State-specific loan programs
Many states offer private student loans through a specific state agency. A few examples include the Rhode Island Student Loan Authority, the Iowa Student Loan Education Lending and the Bank of North Dakota.
These private student loans are typically reserved for students who are attending a college within the state’s borders but possibly also for residents who are studying in another state. Eligible requirements vary from state to state.
Income share agreements
Income share agreements function differently than traditional student loans. Instead of making a fixed monthly payment based on your student loan balance and an interest rate, you’ll pay a percentage of your income over a fixed number of years.
Before you apply for an income share agreement, figure out what the income percentage and repayment term will be. These agreements typically also have a salary floor and a payment cap to ensure that both parties are treated fairly.
Which private student loan is best for me?
When considering private student loans, take your time to evaluate what your needs are to determine which one is best for you. Compare all of the loan features, including repayment terms, costs and interest rates, to save as much money as possible.
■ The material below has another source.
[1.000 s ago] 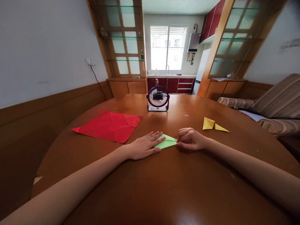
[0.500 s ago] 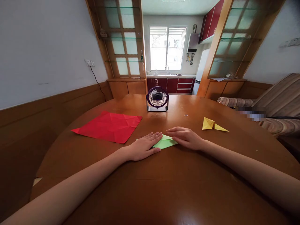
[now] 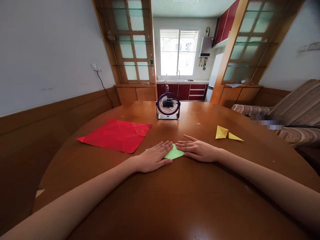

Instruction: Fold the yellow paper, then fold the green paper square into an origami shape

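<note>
A folded sheet of light green paper (image 3: 174, 153) lies flat on the wooden table (image 3: 165, 200) in front of me. My left hand (image 3: 155, 157) rests flat over its left part, fingers stretched out and together, thumb toward me. Only a small tip of green shows beyond that hand on the left. From the other side my right hand (image 3: 196, 149) lies with outstretched fingers over the paper's right end, its index finger spread away from the rest. Both palms hide much of the folded shape, so its outline cannot be fully seen.
To the left lies a creased red paper sheet (image 3: 116, 135). A small purple fan (image 3: 168, 105) stands behind my hands. On the right sits a folded yellow paper piece (image 3: 222, 132). A striped sofa (image 3: 295, 110) is beyond the table's right edge.
My right hand has flattened and slid slightly left, covering more of the green paper's right end, with its fingers more spread. The left hand has stayed nearly in place.
</note>
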`<state>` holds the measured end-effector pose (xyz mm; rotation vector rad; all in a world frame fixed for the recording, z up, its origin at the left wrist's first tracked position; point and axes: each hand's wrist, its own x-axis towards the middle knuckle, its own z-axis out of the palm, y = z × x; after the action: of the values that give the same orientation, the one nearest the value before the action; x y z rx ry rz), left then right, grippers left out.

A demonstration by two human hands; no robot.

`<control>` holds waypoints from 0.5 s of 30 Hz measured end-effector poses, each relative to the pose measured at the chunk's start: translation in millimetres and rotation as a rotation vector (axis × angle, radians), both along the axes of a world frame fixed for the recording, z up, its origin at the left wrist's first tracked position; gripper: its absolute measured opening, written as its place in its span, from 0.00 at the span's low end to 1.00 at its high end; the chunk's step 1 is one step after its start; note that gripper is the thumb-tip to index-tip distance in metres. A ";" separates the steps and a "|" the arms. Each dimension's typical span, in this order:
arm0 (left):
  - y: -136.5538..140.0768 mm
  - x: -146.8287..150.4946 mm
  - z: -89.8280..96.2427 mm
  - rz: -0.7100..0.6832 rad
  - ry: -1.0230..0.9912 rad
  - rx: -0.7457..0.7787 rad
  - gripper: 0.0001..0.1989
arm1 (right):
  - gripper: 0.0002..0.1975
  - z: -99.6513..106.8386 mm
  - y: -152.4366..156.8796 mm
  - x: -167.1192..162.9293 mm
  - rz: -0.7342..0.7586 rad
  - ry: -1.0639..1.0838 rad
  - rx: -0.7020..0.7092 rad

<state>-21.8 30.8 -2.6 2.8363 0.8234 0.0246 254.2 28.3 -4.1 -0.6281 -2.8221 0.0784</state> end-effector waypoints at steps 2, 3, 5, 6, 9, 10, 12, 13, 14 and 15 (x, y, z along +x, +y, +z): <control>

If you’re comparing income share agreements with more traditional private loans, you can also use an online calculator to get an idea of what you’ll end up paying and how that compares to what you’d pay in interest on a different type of loan.
How do I apply for a private student loan?
With federal student loans, you apply by filling out the Free Application for Federal Student Aid (FAFSA). But with private lenders, you’ll apply directly with the lender of your choice to find out what terms you qualify for.
Most private lenders even allow you to get prequalified with just a soft credit check. This process doesn’t impact your credit score, but it can give you an initial quote based on the information the lender can see. Comparing private loan interest rates from multiple lenders can make it easier to choose the best fit for you.
Once you’ve submitted your application, the lender will provide you with either an approval or a denial. If you’ve been approved, the lender will share the terms of the loan with you. If you accept the offer, you’ll sign the paperwork, and the lender will disburse the loan funds to your school.
If you’ve been denied, you may be able to apply again with a creditworthy co-signer, who can improve your odds of getting approved. Even if you can qualify on your own, a co-signer could help you score a lower interest rate.